As a colored person, I feel unwelcome in a world that I once considered home. I feel naïve for being optimistic and thinking that the world would see beyond the color of my skin. Every day, I watch the news or scroll through my social media feed and read stories about hate crimes. Seattle, a man is shot in his drive way. Kansas, a man is told to go back home and shot. This hate is slowly finding its way into my home, Canada.
I wasn’t born in Canada, but I love this country. It breaks my heart to think that while I am investing myself in being a Canadian, there are people in this country who feel I don’t belong because of the color of my skin.

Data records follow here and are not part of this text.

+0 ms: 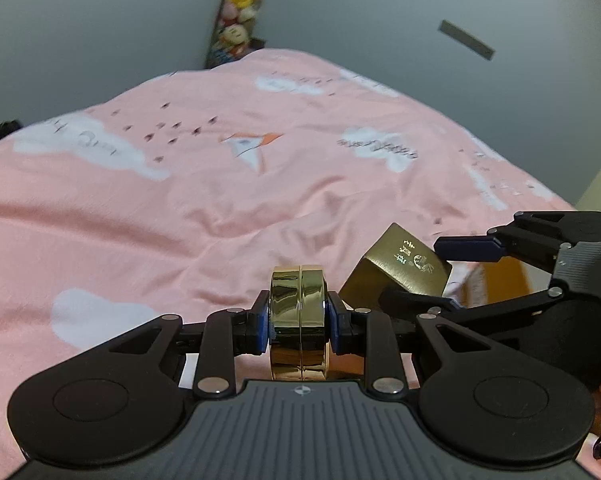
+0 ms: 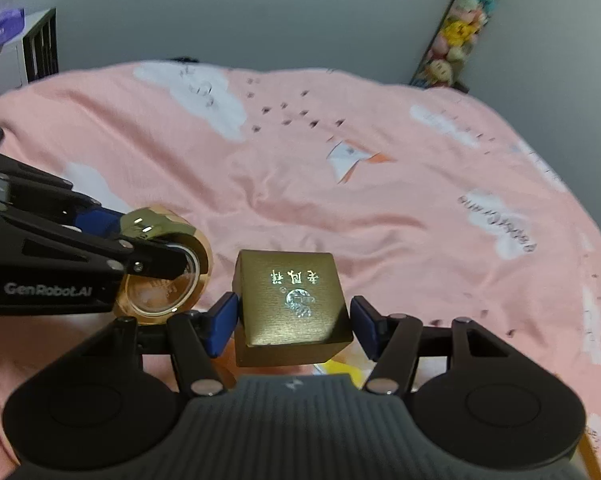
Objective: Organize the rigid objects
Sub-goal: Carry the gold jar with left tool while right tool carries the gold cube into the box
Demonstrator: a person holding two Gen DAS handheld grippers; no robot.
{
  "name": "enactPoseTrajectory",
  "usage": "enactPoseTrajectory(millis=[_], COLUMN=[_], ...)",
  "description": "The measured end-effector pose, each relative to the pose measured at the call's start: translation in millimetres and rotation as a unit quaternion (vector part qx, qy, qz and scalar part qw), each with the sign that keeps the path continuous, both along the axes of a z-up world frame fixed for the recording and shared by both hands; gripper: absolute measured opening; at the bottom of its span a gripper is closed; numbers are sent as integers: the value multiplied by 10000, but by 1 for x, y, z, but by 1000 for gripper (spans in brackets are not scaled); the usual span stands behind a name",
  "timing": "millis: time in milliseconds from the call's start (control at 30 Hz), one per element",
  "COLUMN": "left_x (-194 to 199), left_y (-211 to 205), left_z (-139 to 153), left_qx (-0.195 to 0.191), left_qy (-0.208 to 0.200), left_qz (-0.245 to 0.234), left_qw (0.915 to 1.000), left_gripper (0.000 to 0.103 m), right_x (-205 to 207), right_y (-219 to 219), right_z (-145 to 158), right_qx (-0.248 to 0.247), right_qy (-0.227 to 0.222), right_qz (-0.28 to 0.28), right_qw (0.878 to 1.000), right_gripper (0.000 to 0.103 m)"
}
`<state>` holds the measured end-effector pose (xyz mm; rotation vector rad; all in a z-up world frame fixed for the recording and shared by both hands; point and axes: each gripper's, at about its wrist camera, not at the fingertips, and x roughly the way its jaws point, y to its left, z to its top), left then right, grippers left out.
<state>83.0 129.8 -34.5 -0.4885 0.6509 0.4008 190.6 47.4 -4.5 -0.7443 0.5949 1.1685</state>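
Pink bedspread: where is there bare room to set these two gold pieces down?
The pink bedspread lies bare ahead of both grippers, out to the grey wall and the plush-toy shelf. It is crowded only close in, where the left gripper with the round gold case and the right gripper with the gold box sit side by side.

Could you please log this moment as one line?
left gripper: shut on gold disc | right gripper: shut on gold box | both above pink sheet

glossy gold tin (image 1: 298, 320), brushed-gold box (image 2: 290, 300), pink cloth (image 1: 180, 208)
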Motion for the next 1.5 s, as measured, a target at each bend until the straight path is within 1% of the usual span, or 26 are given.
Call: enactPoseTrajectory(millis=[167, 300, 433, 500, 600, 667, 767, 900, 933, 1067, 1167, 1233, 1433, 1500], left_x=[11, 26, 52, 69, 94, 110, 137, 172, 181, 197, 203, 208, 217, 217], left_y=[-29, -56, -89, -105, -127, -141, -163, -183, -187, -198, -203, -207, -216, -220], left_z=[28, 49, 63, 67, 69, 67, 58, 40, 34, 16, 6, 0, -19, -23], left_qx=[143, 173, 239, 178, 127, 85, 73, 122, 117, 220, -7, -21, 195, 340], left_qy=[-365, -628, -840, -908, -950, -929, -747, -317, -194, 149, 307, 433, 1025, 1104], left_qz=[-460, -938, -1432, -1739, -2113, -2253, -2608, -3001, -3077, -3245, -3288, -3340, -3465, -3526], left_qw=[9982, 9935, 9858, 9804, 9727, 9698, 9625, 9533, 9512, 9455, 9439, 9416, 9322, 9286], left_gripper=[31, 31, 31, 31, 31, 31, 31, 31, 31, 31, 31, 31, 31, 31], right_x=[-1, 6, 21, 32, 48, 58, 76, 95, 99, 111, 117, 118, 124, 125], right_y=[-36, -73, -110, -129, -152, -167, -190, -213, -217, -226, -229, -230, -229, -229], right_z=[32, 54, 70, 76, 78, 77, 69, 52, 47, 26, 12, 6, -5, -8], right_qx=[112, 146, 96, 32, -126, -235, -387, -534, -552, -637, -736, -782, -826, -845], right_qy=[-315, -513, -748, -798, -941, -948, -846, -684, -632, -364, -200, -138, -27, 33], right_qz=[-153, -410, -797, -1025, -1358, -1611, -1976, -2337, -2413, -2633, -2646, -2626, -2578, -2584], right_qw=[9993, 9977, 9940, 9915, 9862, 9821, 9758, 9684, 9668, 9619, 9613, 9616, 9626, 9623], right_gripper=[61, 61, 61, 61, 61, 61, 61, 61, 61, 61, 61, 61, 61, 61])
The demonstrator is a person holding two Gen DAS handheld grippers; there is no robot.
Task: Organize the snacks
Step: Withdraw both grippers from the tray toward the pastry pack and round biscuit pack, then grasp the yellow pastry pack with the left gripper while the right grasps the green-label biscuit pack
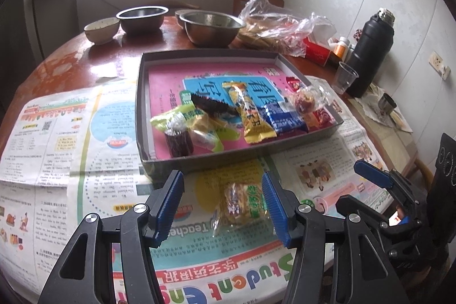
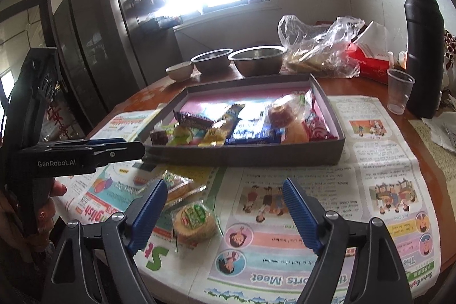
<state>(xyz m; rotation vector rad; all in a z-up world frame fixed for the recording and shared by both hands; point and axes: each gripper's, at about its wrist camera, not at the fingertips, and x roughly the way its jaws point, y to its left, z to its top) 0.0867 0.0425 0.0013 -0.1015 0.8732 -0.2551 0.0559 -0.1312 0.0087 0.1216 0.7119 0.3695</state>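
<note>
So the round yellow cracker pack in clear wrap with a green label (image 1: 242,204) sits on the newspaper spread (image 1: 71,161), just in front of the shallow dark grey cardboard tray (image 1: 142,110). In the left wrist view it lies right between the blue ribbed fingers (image 1: 173,198) of the left claw (image 1: 222,204), closer to the right-hand pad, not touching either one as far as I can tell. That claw is spread wide, holding nothing. The wrapper glare makes the label print unreadable.

From the right wrist view the same pack (image 2: 195,222) is low and left, just beside the left pad of the right claw (image 2: 225,214), which is also wide apart and empty. A second crinkly yellow packet (image 2: 185,181) behind it is half hidden by that pad and blurred.

Inside the tray there's a pile of wrapped snacks: a yellow bar wrapper (image 1: 252,116), a blue packet (image 1: 285,116), a dark one (image 1: 213,106); they overlap so the lower ones are cut off. Beyond on the reddish-brown wooden desk (image 1: 108,56): two steel bowls (image 1: 211,26), a clear plastic bag (image 1: 279,24), a black thermos flask (image 1: 370,47).
</note>
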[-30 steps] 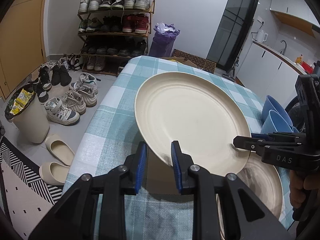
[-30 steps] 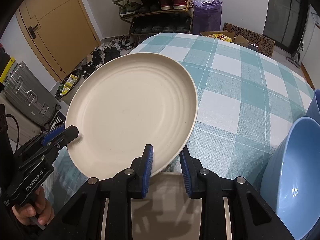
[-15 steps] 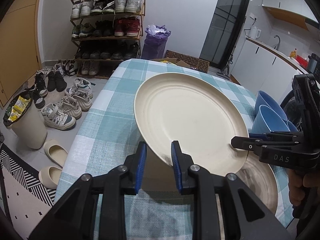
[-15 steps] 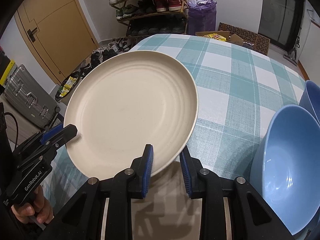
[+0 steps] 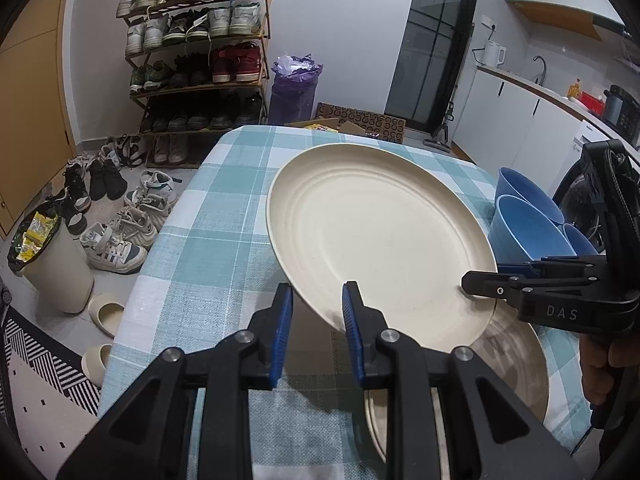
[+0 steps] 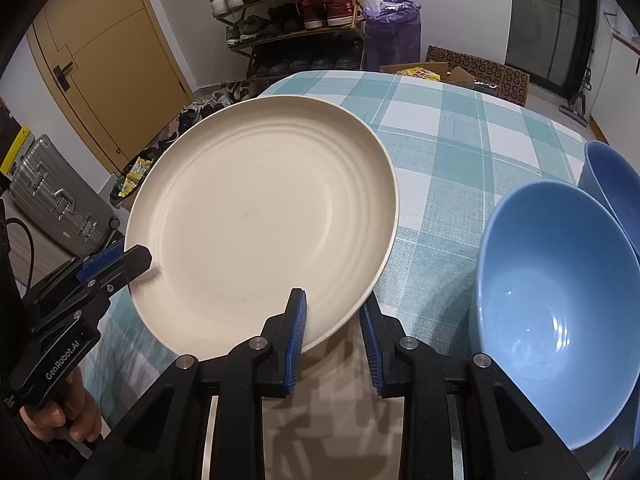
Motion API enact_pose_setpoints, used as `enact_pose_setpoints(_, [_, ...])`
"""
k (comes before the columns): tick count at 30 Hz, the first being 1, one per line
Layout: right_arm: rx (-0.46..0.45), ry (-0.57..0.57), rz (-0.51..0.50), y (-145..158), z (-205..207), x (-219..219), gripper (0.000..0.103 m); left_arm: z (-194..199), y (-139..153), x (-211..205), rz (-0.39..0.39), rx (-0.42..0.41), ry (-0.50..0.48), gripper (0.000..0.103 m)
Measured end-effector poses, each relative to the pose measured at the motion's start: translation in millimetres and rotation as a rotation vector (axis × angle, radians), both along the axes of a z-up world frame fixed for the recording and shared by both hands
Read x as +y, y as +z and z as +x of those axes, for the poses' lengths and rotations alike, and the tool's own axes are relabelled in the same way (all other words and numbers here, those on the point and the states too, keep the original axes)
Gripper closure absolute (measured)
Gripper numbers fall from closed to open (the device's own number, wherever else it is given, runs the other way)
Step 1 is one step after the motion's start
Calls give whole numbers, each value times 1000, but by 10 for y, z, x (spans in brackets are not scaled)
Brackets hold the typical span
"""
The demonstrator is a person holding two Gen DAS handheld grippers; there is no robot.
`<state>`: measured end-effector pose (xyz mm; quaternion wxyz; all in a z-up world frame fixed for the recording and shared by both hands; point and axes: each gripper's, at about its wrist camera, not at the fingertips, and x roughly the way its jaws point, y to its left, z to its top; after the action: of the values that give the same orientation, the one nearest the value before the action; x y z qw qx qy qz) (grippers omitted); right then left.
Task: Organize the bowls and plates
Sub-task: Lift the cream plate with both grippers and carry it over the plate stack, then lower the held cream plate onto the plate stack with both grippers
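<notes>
Checked table (image 5: 224, 240): both grippers (left (image 5: 316, 320), right (image 6: 334, 330)) clamp a cream plate (image 5: 376, 240); empty blue bowls (image 6: 560, 312) at three o'clock.

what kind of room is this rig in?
Likely a home, an entry area open to a kitchen: a loaded shoe rack by the wall, a checked tablecloth, and a counter with kettle and tap.

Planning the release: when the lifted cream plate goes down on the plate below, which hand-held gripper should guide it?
Probably left hand-held gripper: the lower plate lies just beyond it. Both grip the lifted plate.
</notes>
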<state>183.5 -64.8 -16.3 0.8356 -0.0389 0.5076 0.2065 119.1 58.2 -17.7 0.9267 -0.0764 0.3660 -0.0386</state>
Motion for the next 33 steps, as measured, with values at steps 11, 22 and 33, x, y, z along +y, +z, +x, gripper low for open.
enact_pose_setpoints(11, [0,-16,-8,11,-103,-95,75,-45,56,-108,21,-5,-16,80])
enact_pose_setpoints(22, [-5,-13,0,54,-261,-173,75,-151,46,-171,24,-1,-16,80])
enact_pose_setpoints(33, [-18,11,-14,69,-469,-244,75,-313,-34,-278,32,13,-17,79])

When my mum watches television, she reflects on her younger days while living in England. She remembers people yelling, “the skin heads are coming”. She would see people run down the street. A couple of hours later her neighbors would come outside to have a look at whose windows were smashed. Fast forward to present day, I fear for the safety of my family.
Recently, my family has been trying to find a vacation spot, and one of the first comments my brother made was, “we’re not going to the states, look at me, I don’t feel safe”. It’s 2017, and he doesn’t feel safe going to a first world country because of how he looks. What has the US become? I can’t say I disagree with his thinking. In the last NBA play-off season, a few of my family members drove to Cleveland for a basketball game. On the way back, we needed to stop at a gas station. Not even 5 minutes after putting in the gas, we were surrounded by a group of Caucasians. We immediately felt unsafe. We all ran back to our car, jumped in and drove off. We didn’t stop for two hours until we reached Canada. It was only when we were back on Canadian soil that we stopped for a much-needed washroom break. I often think back to that day and wonder what would have happened if we weren’t fast enough to speed off.
At that time, coming home to Canada, we felt safe. But today, that sense of safety is slowly disappearing. The hue of my skin somehow differentiates me from my neighbor. It makes me less human. It makes me less Canadian. I don’t know what I can do to change my Canada back to the tolerant and accepting country that it once was.
The current state of affairs makes me sad.